Sections from placental tissue were included as a positive control. Cases with more than 5% of cells stained were considered to be positive. Two pathologists analyzed the samples using semiquantitative method. In case of disagreement between the two pathologists, the lowest score was chosen.
Scores were given as 0, 1, 2, and 3, where 0 represents negative staining, 1 represents low-level immunoreactivity, and 2 and 3 represent high level (). We merged score 2 and score 3 to improve the interpretation of the results and for parsimony. Please note that the results and conclusions of the study did not differ before and after merging the two scores.
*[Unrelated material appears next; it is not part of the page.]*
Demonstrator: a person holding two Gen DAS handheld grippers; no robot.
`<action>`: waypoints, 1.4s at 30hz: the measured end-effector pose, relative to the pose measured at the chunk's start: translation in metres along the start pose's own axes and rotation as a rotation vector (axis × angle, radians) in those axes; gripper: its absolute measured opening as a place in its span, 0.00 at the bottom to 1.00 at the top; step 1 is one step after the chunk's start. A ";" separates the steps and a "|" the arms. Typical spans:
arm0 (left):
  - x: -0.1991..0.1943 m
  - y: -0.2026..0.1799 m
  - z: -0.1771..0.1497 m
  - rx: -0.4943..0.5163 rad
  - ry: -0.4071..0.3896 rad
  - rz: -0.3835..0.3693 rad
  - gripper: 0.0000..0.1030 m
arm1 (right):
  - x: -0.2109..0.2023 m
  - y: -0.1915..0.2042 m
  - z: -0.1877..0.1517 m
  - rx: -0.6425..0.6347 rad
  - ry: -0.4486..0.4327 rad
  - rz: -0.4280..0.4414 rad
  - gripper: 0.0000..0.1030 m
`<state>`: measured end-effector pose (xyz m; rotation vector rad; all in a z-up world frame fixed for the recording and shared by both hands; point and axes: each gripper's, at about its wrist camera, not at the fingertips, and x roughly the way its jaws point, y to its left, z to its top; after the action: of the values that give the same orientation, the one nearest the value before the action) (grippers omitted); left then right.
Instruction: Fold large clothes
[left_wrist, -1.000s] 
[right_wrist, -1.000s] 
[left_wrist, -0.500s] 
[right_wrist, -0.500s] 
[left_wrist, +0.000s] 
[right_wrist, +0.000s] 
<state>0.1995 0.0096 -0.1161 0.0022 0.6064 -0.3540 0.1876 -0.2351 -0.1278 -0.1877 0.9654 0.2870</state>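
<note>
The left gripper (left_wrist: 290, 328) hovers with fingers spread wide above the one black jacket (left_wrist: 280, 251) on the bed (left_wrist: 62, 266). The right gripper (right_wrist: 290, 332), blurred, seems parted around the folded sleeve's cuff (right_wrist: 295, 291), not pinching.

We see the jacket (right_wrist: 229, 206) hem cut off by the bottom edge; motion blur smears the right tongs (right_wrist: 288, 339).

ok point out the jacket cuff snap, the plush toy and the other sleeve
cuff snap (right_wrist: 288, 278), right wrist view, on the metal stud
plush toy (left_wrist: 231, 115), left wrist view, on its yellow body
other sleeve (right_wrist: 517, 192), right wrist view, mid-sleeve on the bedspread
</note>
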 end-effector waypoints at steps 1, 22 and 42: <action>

Figure 1. Cytoplasmic expression of GLUT1 in breast cancer. a: negative stain (20X); b: weak positive stain (20 X); c: moderate positive stain (20 X); d: strong positive stain (20X).
2.4. Study variables
The information on the clinico-pathological characteristics of the subjects were collected from patients’ files. Trained pathologists determined tumor size, lymph node metastasis, histological type, tumor grade, tumor and vascular invasion, and the respective ER, PR, and HER2 status using standardized protocols. Distant metastases were inferred from clinical and pathological data.
2.5. Statistical analysis
We used the mean (standard deviation; SD) and frequency with the percentage to describe continuous and categorical variables, respectively. An analysis of variance was used to compare the means of continuous normally distributed variables. The Chi-square test was applied to compare frequency distributions of categorical variables. We used univariate ordinal logistic regression to determine the direction and magnitude of the associations between GLUT1 (none, low, and high staining) and tumor grade, ER, PR, and HER2. Additionally, the score test was used to examine the proportional odds assumption. We limited testing associations to univariate analysis due to missing values being heterogeneous among exposure variables, such that with more variables added to the model the sample size progressively gets smaller. The analyses were completed using SAS 9.4 (SAS Institute, Cary, NC, USA) with a significance level set at 0.05.
3. Results
The mean age of breast cancer patients was 50.4 ± 13.4 years. Among the 578 breast cancer tissue samples, no GLUT1 immunoexpression was detected in 46% of cases, and low and high GLUT1 expression was observed in 24% and 30% of cases, respectively.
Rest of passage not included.